WORK ITEM: Everything from the line containing "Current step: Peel" to the last line of the data below should be copied word for word, and nothing else.

DATA PROVIDED:
--------------------

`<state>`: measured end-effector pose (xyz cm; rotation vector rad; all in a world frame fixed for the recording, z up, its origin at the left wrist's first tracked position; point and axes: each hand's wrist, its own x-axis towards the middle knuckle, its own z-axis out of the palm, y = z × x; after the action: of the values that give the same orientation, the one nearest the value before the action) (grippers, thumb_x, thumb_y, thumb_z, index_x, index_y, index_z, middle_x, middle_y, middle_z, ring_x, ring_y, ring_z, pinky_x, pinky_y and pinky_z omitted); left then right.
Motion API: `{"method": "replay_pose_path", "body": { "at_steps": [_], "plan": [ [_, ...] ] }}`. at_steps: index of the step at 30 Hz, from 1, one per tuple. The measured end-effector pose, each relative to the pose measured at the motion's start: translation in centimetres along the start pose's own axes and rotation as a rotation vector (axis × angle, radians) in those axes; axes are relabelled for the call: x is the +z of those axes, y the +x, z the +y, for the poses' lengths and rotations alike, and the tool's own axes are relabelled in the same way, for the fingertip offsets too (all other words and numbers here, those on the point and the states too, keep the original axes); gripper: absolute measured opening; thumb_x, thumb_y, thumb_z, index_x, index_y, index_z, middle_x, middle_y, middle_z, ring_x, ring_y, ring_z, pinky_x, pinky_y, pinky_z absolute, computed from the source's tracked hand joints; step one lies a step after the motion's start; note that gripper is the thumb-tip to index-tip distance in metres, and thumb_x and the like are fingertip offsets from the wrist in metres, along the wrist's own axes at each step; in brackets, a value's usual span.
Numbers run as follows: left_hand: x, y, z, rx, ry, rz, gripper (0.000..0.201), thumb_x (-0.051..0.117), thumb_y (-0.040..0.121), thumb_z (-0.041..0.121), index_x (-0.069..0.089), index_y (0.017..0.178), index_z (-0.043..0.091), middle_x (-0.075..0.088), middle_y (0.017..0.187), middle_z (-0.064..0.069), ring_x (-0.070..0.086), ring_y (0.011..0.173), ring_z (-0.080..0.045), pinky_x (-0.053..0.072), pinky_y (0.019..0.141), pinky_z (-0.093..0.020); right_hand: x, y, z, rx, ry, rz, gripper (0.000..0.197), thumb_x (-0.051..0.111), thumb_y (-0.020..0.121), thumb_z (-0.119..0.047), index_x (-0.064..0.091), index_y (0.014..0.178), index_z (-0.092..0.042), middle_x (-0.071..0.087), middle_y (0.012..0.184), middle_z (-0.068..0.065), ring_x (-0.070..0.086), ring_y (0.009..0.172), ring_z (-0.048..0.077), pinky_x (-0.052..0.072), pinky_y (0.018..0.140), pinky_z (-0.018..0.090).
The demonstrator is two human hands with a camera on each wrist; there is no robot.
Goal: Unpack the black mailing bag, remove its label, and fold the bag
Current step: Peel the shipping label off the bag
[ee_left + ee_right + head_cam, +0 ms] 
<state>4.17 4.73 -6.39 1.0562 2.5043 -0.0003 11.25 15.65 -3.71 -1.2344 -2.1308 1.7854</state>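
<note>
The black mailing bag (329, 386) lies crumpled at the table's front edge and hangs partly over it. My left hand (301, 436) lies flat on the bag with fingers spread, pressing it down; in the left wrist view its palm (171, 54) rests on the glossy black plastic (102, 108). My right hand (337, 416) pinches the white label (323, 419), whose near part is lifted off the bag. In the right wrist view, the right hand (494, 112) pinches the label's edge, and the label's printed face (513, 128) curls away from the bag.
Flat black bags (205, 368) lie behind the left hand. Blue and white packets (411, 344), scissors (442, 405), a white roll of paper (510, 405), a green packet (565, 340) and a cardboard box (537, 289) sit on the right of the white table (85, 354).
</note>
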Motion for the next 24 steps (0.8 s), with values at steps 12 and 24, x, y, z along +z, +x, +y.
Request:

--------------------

FINISHED TASK:
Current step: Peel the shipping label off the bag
[ee_left + ee_right + head_cam, +0 ms] 
<state>4.17 4.73 -6.39 1.0562 2.5043 -0.0003 11.25 15.65 -3.71 -1.2344 -2.1308 1.7854</state>
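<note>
The black mailing bag (329, 386) lies crumpled at the table's front edge and hangs partly over it. My left hand (301, 436) lies flat on the bag with fingers spread, pressing it down; in the left wrist view its palm (171, 54) rests on the glossy black plastic (102, 108). My right hand (337, 416) pinches the white label (323, 419), whose near part is lifted off the bag. In the right wrist view, the right hand (494, 112) pinches the label's edge, and the label's printed face (513, 128) curls away from the bag.
Flat black bags (205, 368) lie behind the left hand. Blue and white packets (411, 344), scissors (442, 405), a white roll of paper (510, 405), a green packet (565, 340) and a cardboard box (537, 289) sit on the right of the white table (85, 354).
</note>
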Motion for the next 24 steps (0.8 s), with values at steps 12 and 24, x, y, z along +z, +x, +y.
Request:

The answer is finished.